* [Problem description]
In the entries that follow, say how many lines contain the string "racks". Give no other words.

* [Available records]
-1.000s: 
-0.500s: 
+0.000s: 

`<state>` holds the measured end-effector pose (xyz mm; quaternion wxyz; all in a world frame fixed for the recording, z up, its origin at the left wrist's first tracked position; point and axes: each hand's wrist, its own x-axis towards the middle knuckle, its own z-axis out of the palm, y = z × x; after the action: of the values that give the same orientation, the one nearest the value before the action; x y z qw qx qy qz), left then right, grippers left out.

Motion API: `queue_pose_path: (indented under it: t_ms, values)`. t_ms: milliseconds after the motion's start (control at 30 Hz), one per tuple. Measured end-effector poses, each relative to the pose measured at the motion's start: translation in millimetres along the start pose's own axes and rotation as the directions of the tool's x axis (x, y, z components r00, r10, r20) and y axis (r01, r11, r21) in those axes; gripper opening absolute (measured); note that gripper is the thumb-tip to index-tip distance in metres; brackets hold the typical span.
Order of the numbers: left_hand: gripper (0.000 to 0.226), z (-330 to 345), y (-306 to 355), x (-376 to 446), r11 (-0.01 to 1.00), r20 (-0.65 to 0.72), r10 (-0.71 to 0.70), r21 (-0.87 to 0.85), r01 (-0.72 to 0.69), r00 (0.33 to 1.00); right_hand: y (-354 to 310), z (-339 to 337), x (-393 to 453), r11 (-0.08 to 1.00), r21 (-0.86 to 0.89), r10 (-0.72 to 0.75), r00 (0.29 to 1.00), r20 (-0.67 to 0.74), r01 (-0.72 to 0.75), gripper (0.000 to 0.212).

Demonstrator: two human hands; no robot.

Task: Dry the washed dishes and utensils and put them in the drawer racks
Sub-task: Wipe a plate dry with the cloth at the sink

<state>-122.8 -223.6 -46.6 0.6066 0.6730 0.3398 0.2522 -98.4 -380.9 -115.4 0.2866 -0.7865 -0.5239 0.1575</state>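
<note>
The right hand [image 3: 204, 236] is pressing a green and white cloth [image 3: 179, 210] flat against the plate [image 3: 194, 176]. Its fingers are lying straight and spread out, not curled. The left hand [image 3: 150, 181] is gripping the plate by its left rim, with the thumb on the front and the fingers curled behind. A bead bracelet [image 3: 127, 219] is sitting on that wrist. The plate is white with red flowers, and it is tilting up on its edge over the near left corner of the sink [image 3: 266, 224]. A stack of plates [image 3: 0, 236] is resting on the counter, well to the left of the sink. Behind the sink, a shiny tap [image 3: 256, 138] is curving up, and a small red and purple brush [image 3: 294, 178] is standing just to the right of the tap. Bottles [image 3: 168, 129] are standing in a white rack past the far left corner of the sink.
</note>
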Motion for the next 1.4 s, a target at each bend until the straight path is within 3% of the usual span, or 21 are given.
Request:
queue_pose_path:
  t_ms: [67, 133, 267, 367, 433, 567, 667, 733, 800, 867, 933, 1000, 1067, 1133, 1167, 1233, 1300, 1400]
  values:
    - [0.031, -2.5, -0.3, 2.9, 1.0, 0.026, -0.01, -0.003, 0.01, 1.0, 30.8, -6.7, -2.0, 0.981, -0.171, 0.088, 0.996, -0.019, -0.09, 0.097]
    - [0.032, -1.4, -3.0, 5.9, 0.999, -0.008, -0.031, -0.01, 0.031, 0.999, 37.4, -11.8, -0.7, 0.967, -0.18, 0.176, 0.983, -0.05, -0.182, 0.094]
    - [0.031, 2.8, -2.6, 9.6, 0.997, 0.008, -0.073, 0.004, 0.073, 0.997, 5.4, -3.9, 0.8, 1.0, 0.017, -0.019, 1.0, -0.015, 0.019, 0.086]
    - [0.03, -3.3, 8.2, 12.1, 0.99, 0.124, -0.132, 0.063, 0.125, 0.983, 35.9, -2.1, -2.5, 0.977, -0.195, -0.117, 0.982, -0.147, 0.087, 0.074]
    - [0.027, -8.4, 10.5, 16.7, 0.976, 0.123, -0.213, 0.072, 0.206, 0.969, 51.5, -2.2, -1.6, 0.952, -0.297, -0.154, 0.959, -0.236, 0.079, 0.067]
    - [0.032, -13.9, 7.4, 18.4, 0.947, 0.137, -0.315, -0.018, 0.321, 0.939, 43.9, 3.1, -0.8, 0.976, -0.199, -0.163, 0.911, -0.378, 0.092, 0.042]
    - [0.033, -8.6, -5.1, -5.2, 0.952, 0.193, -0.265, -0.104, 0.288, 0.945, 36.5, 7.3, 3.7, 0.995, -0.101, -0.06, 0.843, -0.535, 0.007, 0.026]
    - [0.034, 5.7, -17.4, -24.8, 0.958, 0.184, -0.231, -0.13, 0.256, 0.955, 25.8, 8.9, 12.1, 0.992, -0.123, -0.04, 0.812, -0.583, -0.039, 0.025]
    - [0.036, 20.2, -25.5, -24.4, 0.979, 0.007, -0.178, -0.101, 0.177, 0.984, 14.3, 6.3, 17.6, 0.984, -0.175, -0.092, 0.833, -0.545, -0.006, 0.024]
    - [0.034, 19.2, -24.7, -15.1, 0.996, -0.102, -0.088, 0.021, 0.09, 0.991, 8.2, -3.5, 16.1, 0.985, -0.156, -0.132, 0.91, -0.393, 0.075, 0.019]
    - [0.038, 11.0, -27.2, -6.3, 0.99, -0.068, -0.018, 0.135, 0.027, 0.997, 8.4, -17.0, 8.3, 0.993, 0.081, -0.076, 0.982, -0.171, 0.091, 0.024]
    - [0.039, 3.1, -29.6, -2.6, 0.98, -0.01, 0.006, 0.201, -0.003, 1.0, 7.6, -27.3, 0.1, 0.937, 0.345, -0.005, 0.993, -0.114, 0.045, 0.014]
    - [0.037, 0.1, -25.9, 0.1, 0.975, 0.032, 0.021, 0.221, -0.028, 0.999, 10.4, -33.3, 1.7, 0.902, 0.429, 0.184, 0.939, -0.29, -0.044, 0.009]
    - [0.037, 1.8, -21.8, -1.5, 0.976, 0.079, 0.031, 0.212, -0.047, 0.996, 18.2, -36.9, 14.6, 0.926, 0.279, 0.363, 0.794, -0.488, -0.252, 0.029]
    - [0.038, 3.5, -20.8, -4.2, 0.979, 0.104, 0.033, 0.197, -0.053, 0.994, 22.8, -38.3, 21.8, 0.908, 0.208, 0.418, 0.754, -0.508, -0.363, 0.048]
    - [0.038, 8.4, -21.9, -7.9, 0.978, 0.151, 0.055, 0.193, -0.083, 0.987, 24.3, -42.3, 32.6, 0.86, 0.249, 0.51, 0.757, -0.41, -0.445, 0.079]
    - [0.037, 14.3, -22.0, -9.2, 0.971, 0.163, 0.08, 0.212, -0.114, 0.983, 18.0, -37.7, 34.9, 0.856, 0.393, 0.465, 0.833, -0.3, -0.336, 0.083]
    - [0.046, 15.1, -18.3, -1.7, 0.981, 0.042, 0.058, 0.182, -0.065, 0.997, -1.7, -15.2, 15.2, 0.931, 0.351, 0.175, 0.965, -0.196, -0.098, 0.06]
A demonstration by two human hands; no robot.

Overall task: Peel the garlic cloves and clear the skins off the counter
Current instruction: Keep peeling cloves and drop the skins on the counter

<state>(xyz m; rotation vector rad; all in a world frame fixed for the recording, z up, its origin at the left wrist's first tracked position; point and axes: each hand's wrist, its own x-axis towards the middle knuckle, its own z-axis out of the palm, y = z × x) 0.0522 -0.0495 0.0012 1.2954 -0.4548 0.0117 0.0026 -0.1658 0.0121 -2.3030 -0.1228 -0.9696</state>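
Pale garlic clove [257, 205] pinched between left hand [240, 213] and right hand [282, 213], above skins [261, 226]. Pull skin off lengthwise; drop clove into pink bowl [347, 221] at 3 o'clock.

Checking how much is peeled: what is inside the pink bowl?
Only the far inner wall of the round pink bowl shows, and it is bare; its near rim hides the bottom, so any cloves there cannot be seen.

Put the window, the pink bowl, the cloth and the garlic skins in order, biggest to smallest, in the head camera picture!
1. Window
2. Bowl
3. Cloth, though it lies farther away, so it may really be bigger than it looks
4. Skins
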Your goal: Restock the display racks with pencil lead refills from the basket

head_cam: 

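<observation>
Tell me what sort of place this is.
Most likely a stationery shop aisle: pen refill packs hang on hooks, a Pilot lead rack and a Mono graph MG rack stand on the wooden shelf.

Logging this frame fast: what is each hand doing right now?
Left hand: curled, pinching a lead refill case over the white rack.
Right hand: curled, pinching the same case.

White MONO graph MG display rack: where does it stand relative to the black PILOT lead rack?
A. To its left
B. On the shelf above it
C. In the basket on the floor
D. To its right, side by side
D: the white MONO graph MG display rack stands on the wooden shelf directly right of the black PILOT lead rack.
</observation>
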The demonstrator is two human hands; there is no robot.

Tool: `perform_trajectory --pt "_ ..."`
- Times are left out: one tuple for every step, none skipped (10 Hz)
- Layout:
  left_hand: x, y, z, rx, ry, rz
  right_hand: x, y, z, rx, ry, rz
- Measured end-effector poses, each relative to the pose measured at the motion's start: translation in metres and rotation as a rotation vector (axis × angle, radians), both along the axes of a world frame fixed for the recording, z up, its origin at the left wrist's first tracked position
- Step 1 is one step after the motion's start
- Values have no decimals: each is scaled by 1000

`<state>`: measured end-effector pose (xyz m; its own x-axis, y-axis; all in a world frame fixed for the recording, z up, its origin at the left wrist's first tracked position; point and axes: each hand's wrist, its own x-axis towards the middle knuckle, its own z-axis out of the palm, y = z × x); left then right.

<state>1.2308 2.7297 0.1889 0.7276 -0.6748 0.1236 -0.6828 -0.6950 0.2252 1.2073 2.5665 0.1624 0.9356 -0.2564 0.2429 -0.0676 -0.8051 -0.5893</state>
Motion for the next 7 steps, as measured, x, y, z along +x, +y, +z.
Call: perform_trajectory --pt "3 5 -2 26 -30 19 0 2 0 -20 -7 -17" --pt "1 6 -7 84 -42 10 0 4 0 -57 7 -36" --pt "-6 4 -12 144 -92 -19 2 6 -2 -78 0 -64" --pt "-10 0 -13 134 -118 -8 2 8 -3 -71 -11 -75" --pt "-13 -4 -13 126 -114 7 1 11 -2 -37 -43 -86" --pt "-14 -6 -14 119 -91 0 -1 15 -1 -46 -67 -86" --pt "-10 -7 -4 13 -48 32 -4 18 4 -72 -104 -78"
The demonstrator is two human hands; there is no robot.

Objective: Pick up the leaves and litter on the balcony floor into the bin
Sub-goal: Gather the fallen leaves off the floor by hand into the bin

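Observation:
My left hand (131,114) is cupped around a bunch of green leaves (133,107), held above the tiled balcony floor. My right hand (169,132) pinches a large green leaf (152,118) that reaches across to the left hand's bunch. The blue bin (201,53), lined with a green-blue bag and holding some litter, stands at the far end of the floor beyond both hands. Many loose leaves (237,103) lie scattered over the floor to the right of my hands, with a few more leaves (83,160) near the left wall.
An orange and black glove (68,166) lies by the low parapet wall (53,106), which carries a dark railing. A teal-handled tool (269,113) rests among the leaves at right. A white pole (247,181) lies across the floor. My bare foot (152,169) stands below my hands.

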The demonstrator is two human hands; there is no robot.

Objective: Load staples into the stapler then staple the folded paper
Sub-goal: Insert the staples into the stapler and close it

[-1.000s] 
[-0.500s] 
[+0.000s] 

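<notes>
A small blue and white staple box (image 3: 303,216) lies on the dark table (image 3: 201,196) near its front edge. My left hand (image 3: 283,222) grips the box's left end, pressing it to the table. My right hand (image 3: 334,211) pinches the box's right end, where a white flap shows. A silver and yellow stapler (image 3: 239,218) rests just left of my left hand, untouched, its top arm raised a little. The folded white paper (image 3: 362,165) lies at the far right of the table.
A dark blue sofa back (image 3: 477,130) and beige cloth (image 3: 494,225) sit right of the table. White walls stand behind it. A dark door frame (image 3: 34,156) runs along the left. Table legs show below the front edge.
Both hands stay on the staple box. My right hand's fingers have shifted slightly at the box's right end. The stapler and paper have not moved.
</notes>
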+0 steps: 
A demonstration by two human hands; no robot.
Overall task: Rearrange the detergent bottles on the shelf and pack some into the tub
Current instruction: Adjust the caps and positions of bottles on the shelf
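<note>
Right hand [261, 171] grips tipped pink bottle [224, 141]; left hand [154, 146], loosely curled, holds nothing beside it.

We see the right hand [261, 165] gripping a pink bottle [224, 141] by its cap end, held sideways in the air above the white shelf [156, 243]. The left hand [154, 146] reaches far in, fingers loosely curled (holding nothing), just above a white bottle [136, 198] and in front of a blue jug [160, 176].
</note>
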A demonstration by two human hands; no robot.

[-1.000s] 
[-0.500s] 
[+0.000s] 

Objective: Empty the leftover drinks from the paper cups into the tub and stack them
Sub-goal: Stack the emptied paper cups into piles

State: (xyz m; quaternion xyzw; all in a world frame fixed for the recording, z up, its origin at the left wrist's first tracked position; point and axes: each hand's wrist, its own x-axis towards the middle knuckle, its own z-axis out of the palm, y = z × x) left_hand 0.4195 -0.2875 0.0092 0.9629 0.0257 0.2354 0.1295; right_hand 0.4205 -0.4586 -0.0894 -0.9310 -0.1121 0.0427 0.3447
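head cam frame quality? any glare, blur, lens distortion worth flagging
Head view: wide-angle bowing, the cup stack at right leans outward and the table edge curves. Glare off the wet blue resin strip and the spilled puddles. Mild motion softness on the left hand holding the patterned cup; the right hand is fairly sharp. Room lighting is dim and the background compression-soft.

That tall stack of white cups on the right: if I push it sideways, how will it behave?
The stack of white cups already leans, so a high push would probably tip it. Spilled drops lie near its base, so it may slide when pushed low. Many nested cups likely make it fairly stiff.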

* [Task solution]
2